Got invited to my first house party. Chilled with some dude last night that I sort of knew from my freshman year last year that lived in the same dorm as me. He's an okay guy and everything. We had a had a few beers last night. He had mentioned that I was okay to to go to a house party with him.


----------



## SylvanFox (Sep 7, 2011)

Sounds good. Have fun!


----------



## LeftyFretz (Feb 12, 2011)

Smell good. Mint gum. And yikers, talk to people!


----------



## scorpion91 (Aug 21, 2011)

It was alright. I pregammed with two beers before with some people I know. I went there in a group to the party. It was at some dude's place outside TCU--it seemed like a dueplex complex.

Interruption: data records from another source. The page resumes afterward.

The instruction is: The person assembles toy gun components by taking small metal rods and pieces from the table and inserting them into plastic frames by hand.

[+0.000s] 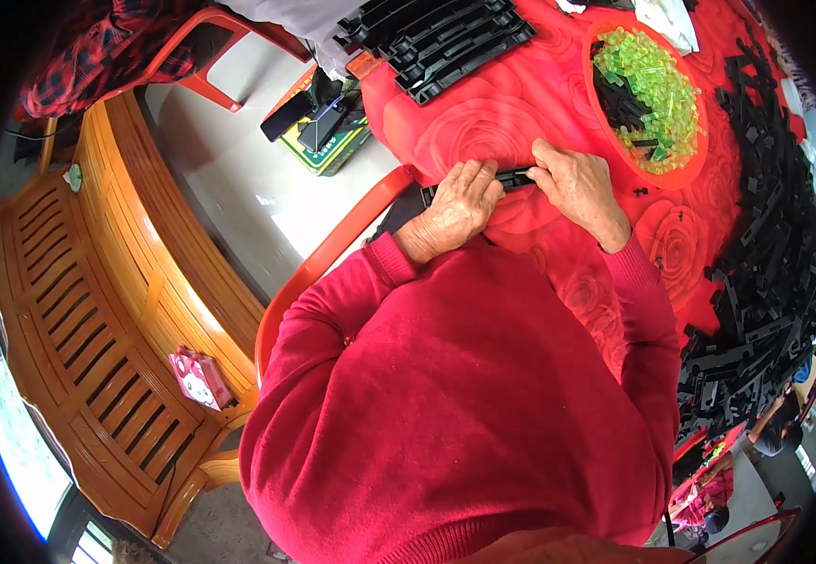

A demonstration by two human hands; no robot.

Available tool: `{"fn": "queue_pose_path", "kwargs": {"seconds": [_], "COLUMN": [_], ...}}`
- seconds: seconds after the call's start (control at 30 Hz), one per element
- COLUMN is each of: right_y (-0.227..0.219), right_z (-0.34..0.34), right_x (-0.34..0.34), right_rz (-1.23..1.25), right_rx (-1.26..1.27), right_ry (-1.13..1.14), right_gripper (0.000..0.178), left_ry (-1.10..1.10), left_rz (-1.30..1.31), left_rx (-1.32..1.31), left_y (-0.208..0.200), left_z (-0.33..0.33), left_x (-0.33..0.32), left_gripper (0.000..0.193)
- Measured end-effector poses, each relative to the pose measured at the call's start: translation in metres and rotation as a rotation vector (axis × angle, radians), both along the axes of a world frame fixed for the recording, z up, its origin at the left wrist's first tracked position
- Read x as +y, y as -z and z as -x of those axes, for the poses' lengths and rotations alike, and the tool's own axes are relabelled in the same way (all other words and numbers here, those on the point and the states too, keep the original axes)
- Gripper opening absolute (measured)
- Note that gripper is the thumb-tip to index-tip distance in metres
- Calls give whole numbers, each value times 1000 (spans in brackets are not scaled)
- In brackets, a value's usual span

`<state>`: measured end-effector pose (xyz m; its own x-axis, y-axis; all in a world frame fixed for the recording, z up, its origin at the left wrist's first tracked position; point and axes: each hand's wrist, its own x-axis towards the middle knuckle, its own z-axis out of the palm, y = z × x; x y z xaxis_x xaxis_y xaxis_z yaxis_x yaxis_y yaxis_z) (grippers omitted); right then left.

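Your 2 bare hands meet over the near edge of a table spread with a red, rose-patterned cloth [469, 122]. The task's thing, 1 narrow black strip [515, 179], lies crosswise between them, just in front of your body. Your left hand [462, 199] covers its left part, with the fingers close together and clamped down over it; the strip's far left end pokes out beyond them. That grip probably steadies the strip. Your right hand [577, 191] is at the other end: the thumb touches the strip and the bent forefinger sits just beyond it. Whether those 2 pinch some small part, you cannot tell from this view.

Ahead and to the right stands an orange-red bowl [668, 180] of translucent yellow-green pieces [657, 94], with small black parts [618, 101] at its left side. It is near your right hand, presumably so that this hand can reach in easily. Farther right, a large heap of loose black parts [765, 254] spreads along the table, apart from the bowl, perhaps to keep the kinds from mixing. At the far left of the table, more black strips [446, 42] lie side by side in a neat batch, which suggests sorting.

To your left are a red chair [337, 235] and a slatted wooden bench [98, 329].
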<state>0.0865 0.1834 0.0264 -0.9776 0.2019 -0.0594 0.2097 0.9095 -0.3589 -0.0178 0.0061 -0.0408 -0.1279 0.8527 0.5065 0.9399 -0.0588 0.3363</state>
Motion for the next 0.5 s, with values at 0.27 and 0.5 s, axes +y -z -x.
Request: {"fn": "queue_pose_path", "kwargs": {"seconds": [0.27, 0.5], "right_y": [-12, -5], "right_z": [-26, -57], "right_x": [6, -15], "right_rz": [157, 80], "right_rx": [-60, -12], "right_ry": [125, 170], "right_gripper": [33, 27], "left_ry": [79, 354], "left_rz": [49, 105], "left_rx": [-113, 29], "left_y": [-9, -30], "left_z": [11, 34], "left_x": [0, 19], "left_gripper": [17, 18]}}
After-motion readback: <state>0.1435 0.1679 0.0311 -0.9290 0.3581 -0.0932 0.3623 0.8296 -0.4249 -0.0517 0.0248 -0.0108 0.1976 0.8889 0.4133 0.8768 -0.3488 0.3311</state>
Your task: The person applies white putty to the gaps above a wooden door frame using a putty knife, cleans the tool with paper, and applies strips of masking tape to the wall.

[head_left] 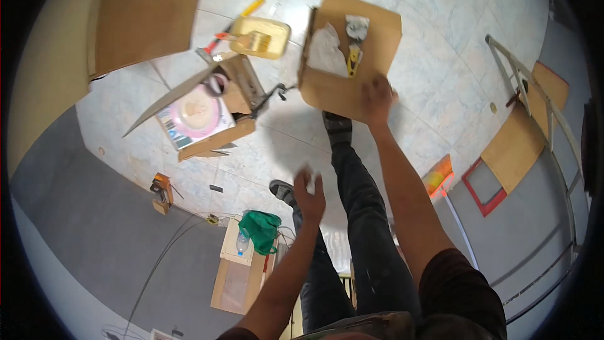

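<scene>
My right hand grips the near right edge of a brown cardboard tray, its fingers curled over the rim. Inside lie a crumpled white bag or cloth, a yellow and black utility knife and a small silvery packet or blade; blur hides which. The tray's near edge overlaps my shoe. My left hand hangs above the floor between my feet, slightly blurred, fingers apart and holding nothing. Left of the tray, a wide paintbrush rests across a cream paint tray.
An open cardboard box holds a pink-rimmed tub and a tape roll. A larger carton stands far left. A metal ladder leans at right. Near my legs are a green bag, cables and an orange broom.
</scene>
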A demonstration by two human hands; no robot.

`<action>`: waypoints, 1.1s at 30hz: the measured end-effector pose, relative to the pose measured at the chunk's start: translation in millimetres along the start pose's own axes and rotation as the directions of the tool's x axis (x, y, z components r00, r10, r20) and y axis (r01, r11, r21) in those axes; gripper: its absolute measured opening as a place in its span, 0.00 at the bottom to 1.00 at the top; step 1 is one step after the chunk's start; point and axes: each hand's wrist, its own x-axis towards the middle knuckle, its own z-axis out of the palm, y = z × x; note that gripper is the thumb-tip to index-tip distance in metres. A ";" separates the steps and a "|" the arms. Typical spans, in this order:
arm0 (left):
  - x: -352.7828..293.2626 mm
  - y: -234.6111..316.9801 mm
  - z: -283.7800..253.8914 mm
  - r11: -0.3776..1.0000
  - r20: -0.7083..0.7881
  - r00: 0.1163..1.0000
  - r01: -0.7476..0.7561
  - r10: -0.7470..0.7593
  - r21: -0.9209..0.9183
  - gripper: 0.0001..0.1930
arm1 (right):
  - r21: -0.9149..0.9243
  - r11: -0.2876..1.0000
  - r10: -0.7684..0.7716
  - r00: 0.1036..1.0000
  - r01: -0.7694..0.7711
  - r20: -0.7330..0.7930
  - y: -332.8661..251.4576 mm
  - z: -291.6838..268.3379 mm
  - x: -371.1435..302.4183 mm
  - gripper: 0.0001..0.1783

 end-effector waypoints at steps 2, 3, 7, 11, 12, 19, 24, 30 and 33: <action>-78.8 -15.6 -69.7 0.988 0.073 0.989 0.133 -0.127 -0.077 0.21 | 0.289 0.952 0.059 0.985 -0.104 0.160 -7.1 -34.3 -69.8 0.20; -113.8 17.5 -70.0 0.986 0.184 0.974 0.107 -0.130 0.128 0.20 | 0.051 0.981 -0.183 0.981 0.186 -0.061 74.5 -63.1 -102.4 0.23; -240.5 20.7 -201.6 0.942 0.384 0.860 0.304 -0.336 0.142 0.20 | 0.052 0.978 0.102 0.678 -0.203 0.728 76.3 -189.2 -228.5 0.31; -294.8 25.2 -267.1 0.920 0.351 0.866 0.390 -0.356 -0.028 0.24 | -0.229 0.897 0.376 0.380 -0.377 0.845 148.6 -287.8 -197.0 0.35; -307.5 18.2 -292.6 0.931 0.372 0.865 0.366 -0.336 -0.009 0.24 | -0.204 0.945 0.290 0.371 -0.254 0.882 134.4 -306.8 -179.1 0.35; -441.3 -15.3 -404.8 0.881 -0.255 0.955 0.015 -0.153 -0.473 0.23 | -0.028 0.979 -0.057 0.403 0.203 0.913 -83.6 -317.9 -167.2 0.33; -591.8 -146.7 -417.4 0.929 -0.529 0.832 -0.047 -0.167 -0.367 0.21 | 0.203 0.815 -0.521 0.535 0.542 0.665 -305.8 -277.4 -250.3 0.29; -805.1 -245.5 -435.9 0.657 -0.507 0.488 0.200 -0.710 -0.727 0.14 | 0.779 0.450 -0.830 -0.117 0.437 0.545 -615.2 -370.4 -650.2 0.42; -865.3 -272.6 -409.8 0.715 -0.668 0.286 0.100 -0.687 -0.692 0.15 | 0.964 -0.053 -0.915 -0.399 0.261 0.057 -724.5 -492.4 -842.1 0.56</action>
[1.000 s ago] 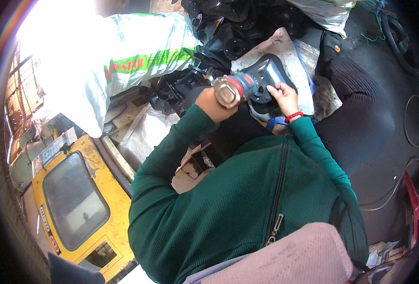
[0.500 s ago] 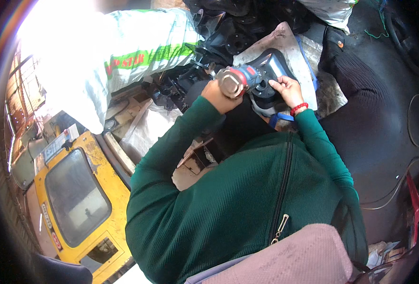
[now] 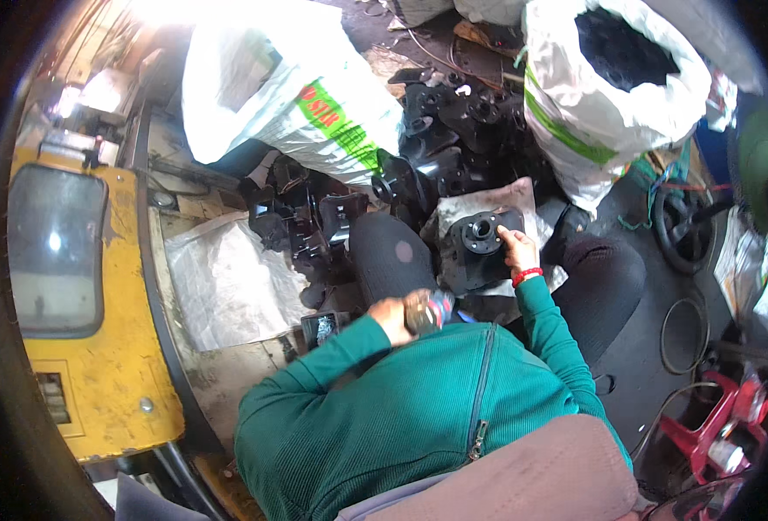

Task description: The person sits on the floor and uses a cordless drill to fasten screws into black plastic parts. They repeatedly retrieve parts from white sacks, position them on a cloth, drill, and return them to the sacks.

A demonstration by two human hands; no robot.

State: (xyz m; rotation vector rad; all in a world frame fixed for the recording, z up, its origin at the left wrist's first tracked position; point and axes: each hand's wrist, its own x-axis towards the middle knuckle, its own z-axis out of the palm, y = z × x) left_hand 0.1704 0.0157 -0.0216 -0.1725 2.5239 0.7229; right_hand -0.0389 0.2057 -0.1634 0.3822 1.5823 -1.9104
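Note:
My left hand (image 3: 394, 318) is closed around a small hand power tool (image 3: 427, 310) with a round head, held close to my chest and blurred. My right hand (image 3: 516, 249), with a red band at the wrist, grips the edge of a black metal flange part (image 3: 477, 246) that rests on a white sack cloth (image 3: 466, 205) between my knees. The tool is apart from the flange, below and left of it. My green sleeves run in from the bottom.
A heap of similar black metal parts (image 3: 453, 122) lies beyond the flange. Two full white sacks (image 3: 271, 95) (image 3: 609, 104) stand behind it. A yellow machine body (image 3: 80, 286) is on my left, plastic sheet (image 3: 227, 286) beside it, a red stand (image 3: 714, 417) lower right.
The tool head was up against the flange; my left hand has drawn it back toward my body. My right hand stays on the flange. The view has tilted further forward.

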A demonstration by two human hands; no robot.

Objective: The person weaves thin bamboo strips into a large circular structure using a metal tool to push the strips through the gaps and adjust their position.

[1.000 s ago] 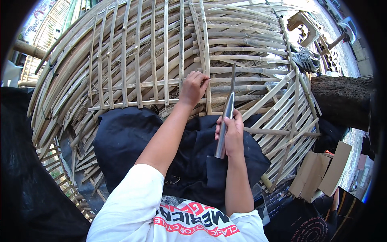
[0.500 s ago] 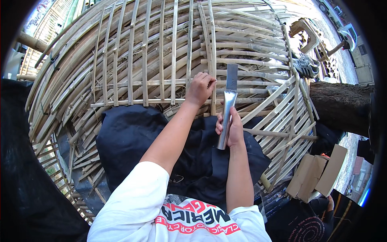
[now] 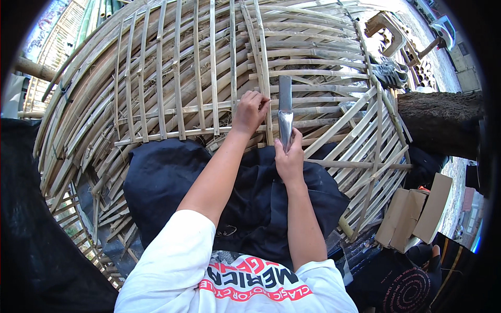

There was about maybe 15-30 people there for the party. I had a couple of drinks from 11pm to 2AM I think which ranged from Skyy vodka, tequilla, and some rum or whiskey and a few beers. I did talk to people there and sort of danced a bit.


----------



## Petrovsk Mizinski (Nov 29, 2011)

Good stuff OP. 
Keep going to more parties and it gets easier


----------



## centrino (Sep 27, 2010)

Good luck

Drink a lot, your anxiety will decrease. Have fun.


----------